From the Field

We taught students to love hands-on learning. Let’s help them continue to embrace it once they leave the classroom.

skilled trades and trades education: Yong person with brown hair in top knot leans over work tale peering at liquid in long yellow level
aerogondo2?/Shutterstock

About a decade ago, schools embraced a major shift in teaching and learning. Teachers swapped lectures for project-based lessons. Students built, designed and solved problems with their hands. We told them that you learn best by doing. And they listened.

Now, many of those same students, shaped by years of collaborative, tactile, real-world projects, are drawn to careers that let them keep working this way. Many of those careers are in construction and the skilled trades — from carpentry to ironworking to electrical work.

And yet, as a society, our response has too often been: Don’t do that. Go to college instead.

But if we truly value the kind of learning we’ve promoted for the last decade, we should also value the careers that embody it.

Yet outdated biases still persist. Too many influential adults, including parents and career counselors, still equate the trades with low pay, low prestige and limited opportunity. The mindset still persists even as employers, parents and students increasingly agree that education must be more directly tied to real-world readiness and economic mobility. But they don’t see the wide variety of career paths available or the fact that many trade careers outpace the earnings of recent college graduates without the student debt.

The pathway problem

One of the greatest barriers to getting young people interested in the trades is they don’t know how to get started. If you want to work at a tech company, there’s a clear entry point. If you want to work on the construction project you drive past every day, you don’t just walk through the fence and ask for a job. Without industry connections, most young people don’t know where to begin.

[Related: Navigating to next — Making complex pathways clearer with people-powered supports]

That’s why  creating construction career pathways requires both a top-down and bottom-up approach. Policymakers are talking more about apprenticeships and credentials because industries are facing critical workforce shortages and because these pathways give students a quicker, more affordable route to stable, well-paid careers. Organizations such as the Lumina Foundation are reinforcing that shift, calling for 75% of Americans to hold a degree or credential that can “lead to economic prosperity” by 2040. We need to make sure parents, teachers and career counselors hear this message. This applies not only to those in career and technical education but to every educator who influences how students see their options.

More than a backup plan

Melissa Perkins headshot: white woman with long brown hair in white collared shirt and dark blazer

Courtesy of Melissa Perkins

Melissa Perkins

Construction is too often framed as a fallback, when in reality a job in the construction industry can give any student a career that matches how they’ve been learning for years, including the high-achieving student who loves building and problem-solving but is told college is the “right” path. We need to stop focusing on an outdated perception and look at the reality of opportunities.

I think about a student from my years at a private school in New England.
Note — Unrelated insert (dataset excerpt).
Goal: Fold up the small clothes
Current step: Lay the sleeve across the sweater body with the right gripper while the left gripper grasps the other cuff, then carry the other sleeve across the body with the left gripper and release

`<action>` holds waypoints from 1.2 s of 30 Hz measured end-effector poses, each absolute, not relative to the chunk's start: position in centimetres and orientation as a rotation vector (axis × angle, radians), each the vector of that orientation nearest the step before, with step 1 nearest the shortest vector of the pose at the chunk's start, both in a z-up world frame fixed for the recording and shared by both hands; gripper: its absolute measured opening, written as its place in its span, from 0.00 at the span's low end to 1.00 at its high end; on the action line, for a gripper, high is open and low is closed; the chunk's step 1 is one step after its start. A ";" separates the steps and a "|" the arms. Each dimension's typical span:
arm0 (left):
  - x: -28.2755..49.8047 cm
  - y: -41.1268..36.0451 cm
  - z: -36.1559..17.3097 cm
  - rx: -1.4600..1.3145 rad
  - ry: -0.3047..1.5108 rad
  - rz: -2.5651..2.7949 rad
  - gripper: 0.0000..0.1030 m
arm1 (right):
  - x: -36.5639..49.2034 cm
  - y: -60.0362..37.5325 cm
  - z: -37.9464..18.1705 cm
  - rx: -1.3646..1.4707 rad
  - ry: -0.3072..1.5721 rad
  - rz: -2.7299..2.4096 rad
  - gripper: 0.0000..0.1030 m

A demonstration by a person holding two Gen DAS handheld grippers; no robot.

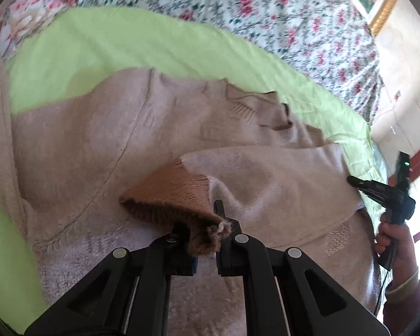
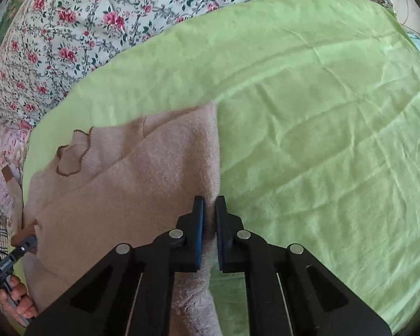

He was top of his class, a student leader, an athlete — exactly the kind of graduate everyone assumed would follow the traditional college route. Instead, he started his own landscaping business. Today, he runs a fleet of trucks and a team of employees. No one at his school ever suggested that career as a meaningful, lucrative option. But the school’s early embrace of project-based learning made hands-on work central to its teaching and gave him the spark to pursue it.

How many more students might choose a hands-on path
if they knew they could?

It’s not about a “right” way and a “wrong” way. Students need to feel empowered to explore opportunities and choose the path that motivates and inspires them.

Breaking the bias

Stereotypes about construction — that it’s dirty, unsafe or strictly manual labor — are more than just outdated. They close doors for students before they can even consider what’s behind them. Yes, some jobs are physically demanding. But there are also roles like estimators, field leaders and safety management that most young people do not even know exist. With more than 500,000 jobs in construction open nationwide, the industry offers a wealth of opportunity. And as artificial intelligence reshapes the job market, there remain careers in the skilled trades that won’t be outsourced to a machine.

What needs to happen

Changing this narrative doesn’t mean steering every student toward the trades. It simply means showing that fields like construction offer fulfilling aspirational pathways, whether through a four-year degree or hands-on career in the field.

That starts with:

• Parents asking not just “Where will my child go to college?” but also “What career will make them happy, fulfilled and secure?”

• Teachers and counselors supporting students to explore many options, not just the ones they are familiar with.

• Industry and policymakers building visible, accessible pathways into the trades.

We’ve spent a decade telling students that hands-on learning is one of the best ways to master complex concepts. They believed us. Now they want careers that let them keep working that way. Let’s connect them with the possibilities we know are out there.

***

Melissa Perkins, CFRE, is director of philanthropy and partnerships at the National Center for Construction Education and Research (NCCER). With more than 19 years experience in fundraising, marketing and communications, she is passionate about using NCCER as the connector to turn resources into real opportunity and change lives through construction education.